# Bowtech owners looking for grips?



## buckfeverben (Dec 2, 2004)

I'll be picking up that bow this evening! I can't wait to test it out and see how it feels in my hands. 

These grips are pretty incredible guys....just look at how perfect they match up with the factory bowtech lines. 

Now...if I can just figure out which one I want....that mahogany looks pretty sweet! 

Thanks again Mike! I'll see you in a few hours!


----------



## Supershark (Dec 14, 2004)

That birds eye maple looks sweet! :tongue:


----------



## jdrdeerslayer (Feb 10, 2005)

i've seen mikes grips they are top notch, very simular to shrewd but made out of your choice of very nice exotic woods, and made with amazeing precision!....hopefully i'll be picking one up soon!!


----------



## buckfeverben (Dec 2, 2004)

Mike showed me some of the other woods he has to work with....I can't wait till he does a few up in the bloodwood he's got.....that will go perfect on my hunting bow. =) 

I'll be sure to post up some pics of both my bowtechs once we get the grips installed on both of them. The charcoal dymondwood on my black marble Declaration II is going to match perfectly.


----------



## rdneckhntr (Oct 23, 2005)

That birds eye maple looks awsome...too bad i dont own a bowtech...


----------



## Gripwerks (Apr 11, 2006)

*colors*

I will have grips available in exhibition grade Bird's Eye maple (not pictured), Tiger Maple, Walnut, Bloodwood, Mahogany, Dymondwood in: Charcoal, Charcoal/Ruby, Magnum (multi color) and others....


----------



## buckfeverben (Dec 2, 2004)

rdneckhntr said:


> That birds eye maple looks awsome...too bad i dont own a bowtech...

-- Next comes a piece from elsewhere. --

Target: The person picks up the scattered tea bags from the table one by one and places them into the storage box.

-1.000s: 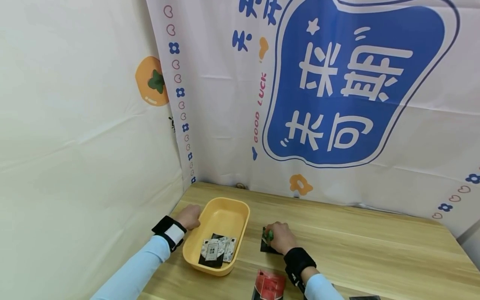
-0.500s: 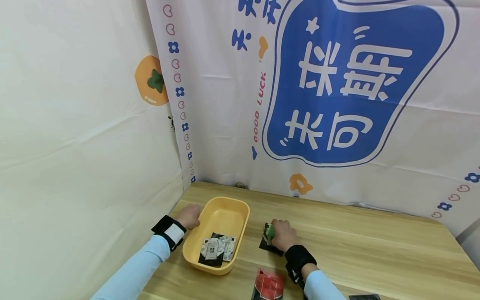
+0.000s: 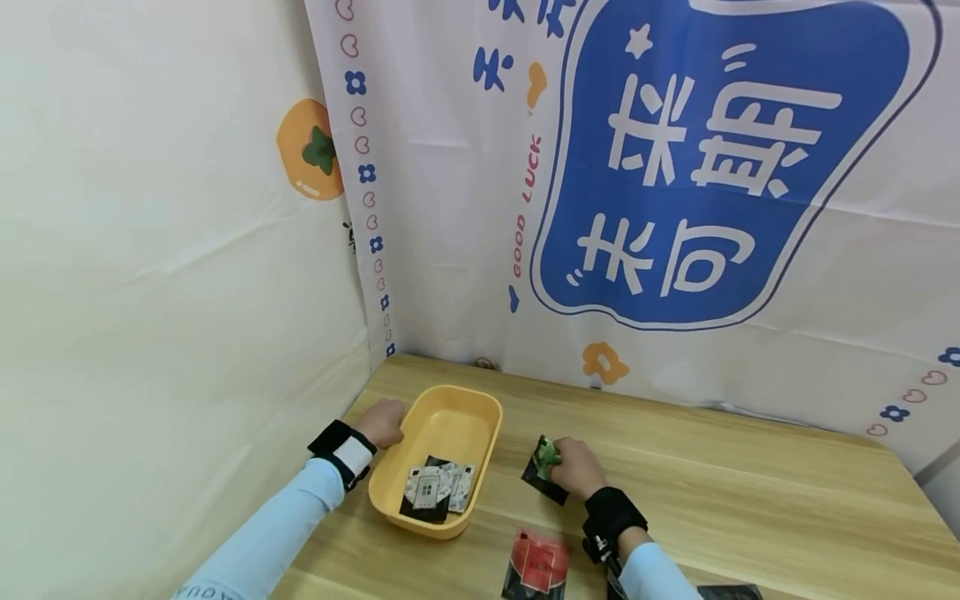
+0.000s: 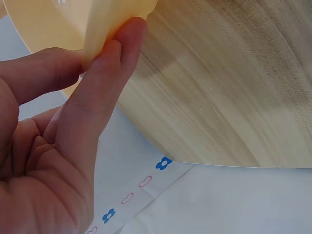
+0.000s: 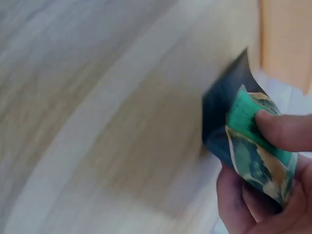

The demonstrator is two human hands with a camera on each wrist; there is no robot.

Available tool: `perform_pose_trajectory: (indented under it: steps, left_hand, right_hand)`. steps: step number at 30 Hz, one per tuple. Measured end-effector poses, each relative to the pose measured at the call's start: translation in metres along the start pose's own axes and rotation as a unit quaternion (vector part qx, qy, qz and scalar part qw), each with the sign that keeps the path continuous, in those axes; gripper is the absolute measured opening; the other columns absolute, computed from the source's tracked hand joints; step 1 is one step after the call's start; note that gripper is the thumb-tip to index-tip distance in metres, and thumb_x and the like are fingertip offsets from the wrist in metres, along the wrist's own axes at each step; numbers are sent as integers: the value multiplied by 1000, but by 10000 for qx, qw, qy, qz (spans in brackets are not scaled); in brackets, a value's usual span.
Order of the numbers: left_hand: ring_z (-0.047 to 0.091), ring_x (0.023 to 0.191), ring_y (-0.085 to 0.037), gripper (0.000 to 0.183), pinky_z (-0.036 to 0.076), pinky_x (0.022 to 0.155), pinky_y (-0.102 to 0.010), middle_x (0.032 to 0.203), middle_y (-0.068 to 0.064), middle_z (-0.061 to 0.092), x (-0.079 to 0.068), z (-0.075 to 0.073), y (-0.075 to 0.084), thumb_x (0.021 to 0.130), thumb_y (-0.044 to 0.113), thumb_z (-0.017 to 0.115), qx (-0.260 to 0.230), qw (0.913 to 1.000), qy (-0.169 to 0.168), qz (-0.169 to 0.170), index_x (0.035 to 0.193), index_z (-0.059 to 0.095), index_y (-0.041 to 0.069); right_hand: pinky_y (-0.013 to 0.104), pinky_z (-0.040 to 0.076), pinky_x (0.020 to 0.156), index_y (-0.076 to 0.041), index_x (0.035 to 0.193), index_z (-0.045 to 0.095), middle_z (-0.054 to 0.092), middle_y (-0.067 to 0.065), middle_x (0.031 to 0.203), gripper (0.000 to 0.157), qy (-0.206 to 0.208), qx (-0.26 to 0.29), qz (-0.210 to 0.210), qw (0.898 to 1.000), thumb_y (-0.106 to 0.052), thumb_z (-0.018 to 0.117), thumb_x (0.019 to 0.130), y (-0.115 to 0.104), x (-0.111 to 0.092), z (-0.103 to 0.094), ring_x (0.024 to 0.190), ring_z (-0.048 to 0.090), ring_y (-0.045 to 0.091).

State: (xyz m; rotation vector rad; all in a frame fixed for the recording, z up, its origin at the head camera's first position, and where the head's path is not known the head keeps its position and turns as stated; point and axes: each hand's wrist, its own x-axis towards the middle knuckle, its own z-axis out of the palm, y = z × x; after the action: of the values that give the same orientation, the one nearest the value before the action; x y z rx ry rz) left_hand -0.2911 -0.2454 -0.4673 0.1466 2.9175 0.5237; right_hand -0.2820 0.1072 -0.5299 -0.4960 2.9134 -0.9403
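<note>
In the head view my left hand [image 3: 381,422] grips the left rim of a yellow plastic tub [image 3: 450,427]. The left wrist view shows its thumb and fingers [image 4: 92,92] pinching the tub's wall. To the right of the tub my right hand [image 3: 577,468] pinches a small green patterned sachet [image 5: 253,124] together with a black sachet [image 5: 219,105], both bent under the thumb. Inside the tub lie white patterned sachets [image 3: 427,488] over a black one [image 3: 414,511].
A red-and-black sachet [image 3: 537,563] lies on the wooden table [image 3: 712,467] in front of the right hand. Another dark sachet [image 3: 729,592] shows at the bottom edge. A printed cloth [image 3: 450,250] hangs behind, and a pale cloth wall [image 3: 187,292] stands at the left.
My right hand has drawn up the green and black sachets, which now tilt up from the table. The left hand keeps its grip on the tub. The head view has shifted slightly.
</note>
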Motion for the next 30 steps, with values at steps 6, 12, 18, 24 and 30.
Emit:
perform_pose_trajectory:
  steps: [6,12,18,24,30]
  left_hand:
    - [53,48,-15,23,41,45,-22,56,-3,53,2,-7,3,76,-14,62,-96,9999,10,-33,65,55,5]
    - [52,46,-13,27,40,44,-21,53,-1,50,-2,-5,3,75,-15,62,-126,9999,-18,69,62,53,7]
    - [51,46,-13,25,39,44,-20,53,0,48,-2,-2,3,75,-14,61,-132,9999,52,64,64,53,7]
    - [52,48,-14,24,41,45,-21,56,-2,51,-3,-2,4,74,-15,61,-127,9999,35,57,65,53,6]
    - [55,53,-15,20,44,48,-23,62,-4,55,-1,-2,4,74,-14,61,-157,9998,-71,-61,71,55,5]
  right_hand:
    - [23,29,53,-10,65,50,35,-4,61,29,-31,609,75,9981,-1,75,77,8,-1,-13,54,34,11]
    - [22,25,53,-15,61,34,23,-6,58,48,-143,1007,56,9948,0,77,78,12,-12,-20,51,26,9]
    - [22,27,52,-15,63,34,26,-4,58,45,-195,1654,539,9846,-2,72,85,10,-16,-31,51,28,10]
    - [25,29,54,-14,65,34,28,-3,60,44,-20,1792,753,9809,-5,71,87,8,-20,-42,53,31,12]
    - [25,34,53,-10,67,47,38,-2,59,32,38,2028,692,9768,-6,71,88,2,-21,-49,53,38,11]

What do you shoot? So far he's got grips for Mathews.....now Bowtech....and coming soon hopefully....Elite.... 

Hope I'm not spilling the beans too early Mike...


----------



## Gripwerks (Apr 11, 2006)

buckfeverben said:


> What do you shoot? So far he's got grips for Mathews.....now Bowtech....and coming soon hopefully....Elite....
> 
> Hope I'm not spilling the beans too early Mike...


I should have pics up next week of the Elite grips!


----------



## MonzaRacer (Jun 11, 2006)

*Grips*

Hey Mike I am picking up a Parker bow and it had that sticky rubber grip. Think you could figure out something better? I am gonna take it off and order a wood grip so the rubber one will be laying on a shelf collecting dust.
HMMMMMMM?


----------



## buckfeverben (Dec 2, 2004)

I picked up my Allegiance from Mike last night and decided to go with the birdseye maple grip for now. I couldn't be happier with the finish or the fit. These grips are flawless! The pictures posted above are good, but seeing these grips first hand is truely impressive. Anyone on the market for a new grip should really consider these grips in my honest opinion. 

Ben


----------



## ArcheryPlus (May 18, 2005)

We got a look at some of Mike's grips last night...they are AWESOME!!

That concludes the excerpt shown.